The fish flee the place

They say that animals are the first to feel an earthquake. Although this statement is a bit controversial, Fraile points out that the local fishermen had already warned of a fish leak in recent weeks.

“There has been a decrease in fishing, it is possible that the fish have moved from site since are very sensitive to water temperature and ocean acidity“, explains this oceanographer, although he is cautious:” His observations are very interesting, but I cannot make any kind of comment about it before we can observe it directly. “

When the lava reaches the water, it is more than likely that a good part of the fish that remain in the surroundings will die from the toxicity of the gases and the lack of oxygen, a panorama that is quite reminiscent of what happened in the Mar Menor in recent summers , although the causes are different.

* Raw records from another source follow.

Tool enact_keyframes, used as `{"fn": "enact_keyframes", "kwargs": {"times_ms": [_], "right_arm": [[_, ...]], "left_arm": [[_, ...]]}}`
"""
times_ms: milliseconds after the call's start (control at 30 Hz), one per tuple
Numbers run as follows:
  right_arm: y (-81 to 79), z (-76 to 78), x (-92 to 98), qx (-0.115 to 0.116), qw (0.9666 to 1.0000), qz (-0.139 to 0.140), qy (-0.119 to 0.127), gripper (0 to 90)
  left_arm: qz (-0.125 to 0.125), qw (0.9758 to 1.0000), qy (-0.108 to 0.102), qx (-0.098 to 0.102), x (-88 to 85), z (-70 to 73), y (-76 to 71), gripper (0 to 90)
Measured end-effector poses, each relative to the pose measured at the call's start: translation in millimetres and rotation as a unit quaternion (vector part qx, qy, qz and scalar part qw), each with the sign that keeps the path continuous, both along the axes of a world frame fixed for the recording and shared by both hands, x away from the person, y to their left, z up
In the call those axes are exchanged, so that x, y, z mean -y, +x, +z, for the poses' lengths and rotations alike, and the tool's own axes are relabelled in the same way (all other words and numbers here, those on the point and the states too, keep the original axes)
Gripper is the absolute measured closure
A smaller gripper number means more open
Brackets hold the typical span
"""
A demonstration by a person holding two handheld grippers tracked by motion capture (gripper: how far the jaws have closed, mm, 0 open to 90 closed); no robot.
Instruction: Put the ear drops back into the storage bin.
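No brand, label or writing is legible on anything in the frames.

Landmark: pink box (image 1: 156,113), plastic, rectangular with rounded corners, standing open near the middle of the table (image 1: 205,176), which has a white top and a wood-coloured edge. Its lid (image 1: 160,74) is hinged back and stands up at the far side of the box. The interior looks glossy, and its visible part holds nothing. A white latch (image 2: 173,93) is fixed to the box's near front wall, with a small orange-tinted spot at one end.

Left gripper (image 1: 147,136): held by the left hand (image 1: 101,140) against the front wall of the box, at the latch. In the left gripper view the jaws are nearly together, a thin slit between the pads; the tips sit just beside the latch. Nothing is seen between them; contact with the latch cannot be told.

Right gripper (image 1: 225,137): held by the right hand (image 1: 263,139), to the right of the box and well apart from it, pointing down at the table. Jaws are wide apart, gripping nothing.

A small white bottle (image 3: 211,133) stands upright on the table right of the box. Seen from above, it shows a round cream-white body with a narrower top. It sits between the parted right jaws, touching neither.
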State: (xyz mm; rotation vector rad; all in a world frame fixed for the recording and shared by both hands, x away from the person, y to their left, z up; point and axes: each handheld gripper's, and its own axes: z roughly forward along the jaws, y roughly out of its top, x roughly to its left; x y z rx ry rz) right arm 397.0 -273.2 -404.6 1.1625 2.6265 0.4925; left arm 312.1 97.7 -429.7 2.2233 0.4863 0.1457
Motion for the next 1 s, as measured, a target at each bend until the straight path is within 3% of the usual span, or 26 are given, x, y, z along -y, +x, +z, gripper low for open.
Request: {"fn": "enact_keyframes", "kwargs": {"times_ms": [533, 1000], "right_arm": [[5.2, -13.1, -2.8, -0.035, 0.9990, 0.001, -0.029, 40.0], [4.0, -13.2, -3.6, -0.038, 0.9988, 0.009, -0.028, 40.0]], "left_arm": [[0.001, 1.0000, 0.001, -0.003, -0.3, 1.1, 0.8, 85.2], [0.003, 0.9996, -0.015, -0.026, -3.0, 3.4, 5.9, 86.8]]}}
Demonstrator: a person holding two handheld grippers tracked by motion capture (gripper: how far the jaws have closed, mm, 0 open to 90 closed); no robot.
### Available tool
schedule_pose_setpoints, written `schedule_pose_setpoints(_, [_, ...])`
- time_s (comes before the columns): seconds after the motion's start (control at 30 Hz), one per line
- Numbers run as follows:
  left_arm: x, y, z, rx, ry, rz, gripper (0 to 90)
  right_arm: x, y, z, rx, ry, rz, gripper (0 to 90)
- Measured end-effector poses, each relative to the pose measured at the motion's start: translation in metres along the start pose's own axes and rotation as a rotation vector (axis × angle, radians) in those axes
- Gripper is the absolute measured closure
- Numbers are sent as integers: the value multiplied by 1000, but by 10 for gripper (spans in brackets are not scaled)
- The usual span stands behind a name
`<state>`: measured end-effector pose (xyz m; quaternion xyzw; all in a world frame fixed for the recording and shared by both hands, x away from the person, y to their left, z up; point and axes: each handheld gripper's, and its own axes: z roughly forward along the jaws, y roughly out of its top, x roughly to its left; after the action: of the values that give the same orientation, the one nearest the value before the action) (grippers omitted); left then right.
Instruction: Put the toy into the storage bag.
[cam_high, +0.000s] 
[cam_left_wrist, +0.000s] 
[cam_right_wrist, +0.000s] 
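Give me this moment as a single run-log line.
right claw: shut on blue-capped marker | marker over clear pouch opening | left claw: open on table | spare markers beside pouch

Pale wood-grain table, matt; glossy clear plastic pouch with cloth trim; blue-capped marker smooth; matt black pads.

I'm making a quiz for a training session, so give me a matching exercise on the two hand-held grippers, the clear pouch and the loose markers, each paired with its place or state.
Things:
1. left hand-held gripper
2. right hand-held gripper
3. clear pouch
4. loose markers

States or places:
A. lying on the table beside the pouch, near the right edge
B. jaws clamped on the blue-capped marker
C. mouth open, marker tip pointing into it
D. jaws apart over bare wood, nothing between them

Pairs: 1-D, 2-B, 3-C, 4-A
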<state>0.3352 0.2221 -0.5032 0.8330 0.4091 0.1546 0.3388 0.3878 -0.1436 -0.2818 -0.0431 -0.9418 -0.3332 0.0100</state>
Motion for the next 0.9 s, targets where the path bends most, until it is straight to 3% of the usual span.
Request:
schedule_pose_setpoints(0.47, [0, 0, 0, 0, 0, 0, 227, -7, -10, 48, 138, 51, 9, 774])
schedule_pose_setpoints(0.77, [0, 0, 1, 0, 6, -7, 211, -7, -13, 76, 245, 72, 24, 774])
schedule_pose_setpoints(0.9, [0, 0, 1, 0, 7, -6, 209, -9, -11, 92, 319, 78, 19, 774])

“Lo del Mar Menor is a very large eutrophication process, produced by a contribution of large amounts of inorganic nutrients by intensive agriculture in the area,” he explains. The nutrients reach the sea and produce a “massive growth of phytoplankton“which, by dying and decomposing, removes oxygen from the water. In the case of La Palma, it will be the chemical compounds that directly remove oxygen from the water.

The scientist proudly comments that El Hierro is an international reference in underwater volcano research and that, despite cuts in science funding over the past ten years, monitoring has not stopped, “even during the pandemic.” La Palma will be another milestone in the investigation of the underwater world and the demonstration that Spanish science – and that of the Canary Islands specifically – is at a very high level.